*SOURCE MATERIAL:*

====

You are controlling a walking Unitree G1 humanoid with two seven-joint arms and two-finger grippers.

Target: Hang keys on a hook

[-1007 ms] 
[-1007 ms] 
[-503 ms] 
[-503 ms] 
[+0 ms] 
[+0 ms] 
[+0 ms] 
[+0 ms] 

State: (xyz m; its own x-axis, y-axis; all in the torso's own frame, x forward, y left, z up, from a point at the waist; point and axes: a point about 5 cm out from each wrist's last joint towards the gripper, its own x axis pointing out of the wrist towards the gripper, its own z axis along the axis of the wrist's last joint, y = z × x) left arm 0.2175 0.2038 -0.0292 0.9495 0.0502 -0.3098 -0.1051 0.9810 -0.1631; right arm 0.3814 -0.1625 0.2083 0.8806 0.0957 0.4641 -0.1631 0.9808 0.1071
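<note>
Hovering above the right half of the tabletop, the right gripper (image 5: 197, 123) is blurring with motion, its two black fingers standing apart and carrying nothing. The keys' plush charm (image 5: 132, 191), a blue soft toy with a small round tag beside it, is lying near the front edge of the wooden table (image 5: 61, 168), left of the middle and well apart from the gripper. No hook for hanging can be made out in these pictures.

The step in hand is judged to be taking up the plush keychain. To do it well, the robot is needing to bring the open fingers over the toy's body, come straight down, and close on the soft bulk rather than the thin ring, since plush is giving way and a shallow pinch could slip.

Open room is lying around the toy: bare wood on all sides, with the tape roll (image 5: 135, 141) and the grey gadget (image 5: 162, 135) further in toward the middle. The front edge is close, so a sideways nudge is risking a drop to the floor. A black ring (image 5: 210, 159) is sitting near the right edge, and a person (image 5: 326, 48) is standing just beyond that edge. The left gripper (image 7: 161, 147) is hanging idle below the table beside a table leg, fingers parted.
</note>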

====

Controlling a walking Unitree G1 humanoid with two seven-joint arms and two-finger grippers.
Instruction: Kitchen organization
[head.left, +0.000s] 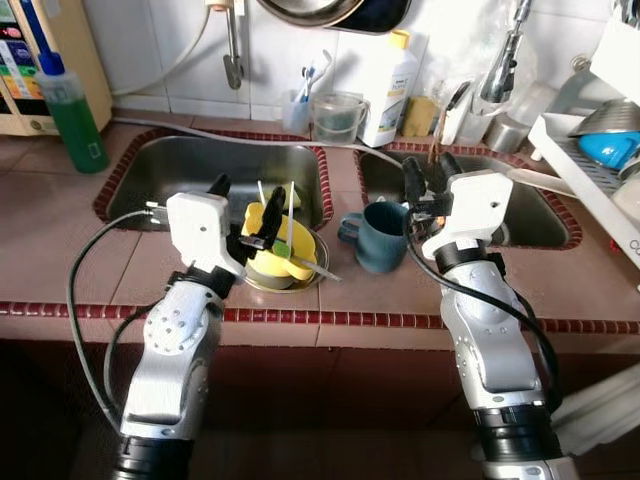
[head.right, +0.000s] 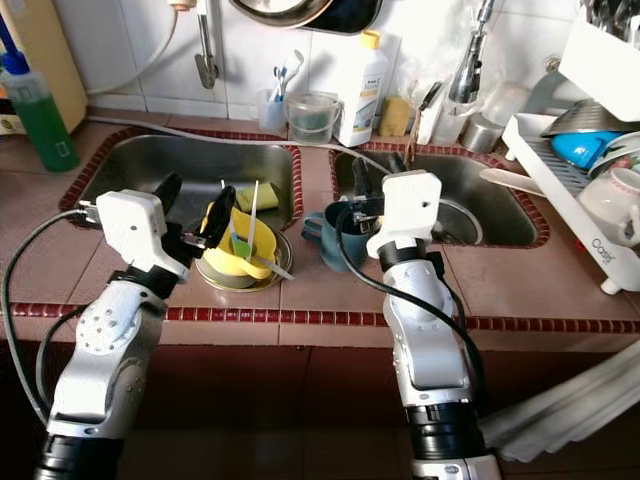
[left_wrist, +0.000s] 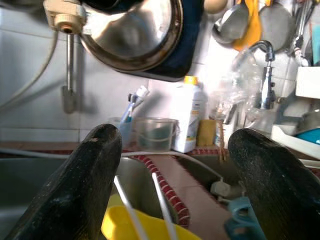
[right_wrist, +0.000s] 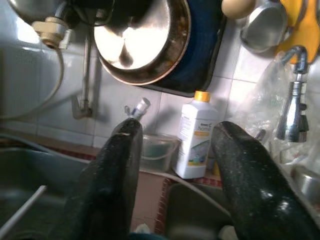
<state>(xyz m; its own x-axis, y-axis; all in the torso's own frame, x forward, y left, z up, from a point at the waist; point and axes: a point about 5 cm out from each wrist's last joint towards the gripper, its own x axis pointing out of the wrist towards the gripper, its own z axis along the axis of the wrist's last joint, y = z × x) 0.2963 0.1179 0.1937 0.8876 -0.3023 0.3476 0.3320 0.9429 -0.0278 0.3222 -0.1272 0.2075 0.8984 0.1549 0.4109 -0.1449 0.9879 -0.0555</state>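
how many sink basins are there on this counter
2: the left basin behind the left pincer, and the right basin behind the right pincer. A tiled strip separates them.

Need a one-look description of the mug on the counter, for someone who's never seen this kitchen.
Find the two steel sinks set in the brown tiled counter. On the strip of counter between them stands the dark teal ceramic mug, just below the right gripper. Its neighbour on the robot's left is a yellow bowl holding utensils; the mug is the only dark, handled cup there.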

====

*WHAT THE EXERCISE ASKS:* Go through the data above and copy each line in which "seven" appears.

*TASK RESPONSE:*
You are controlling a walking Unitree G1 humanoid with two seven-joint arms and two-finger grippers.
Controlling a walking Unitree G1 humanoid with two seven-joint arms and two-finger grippers.

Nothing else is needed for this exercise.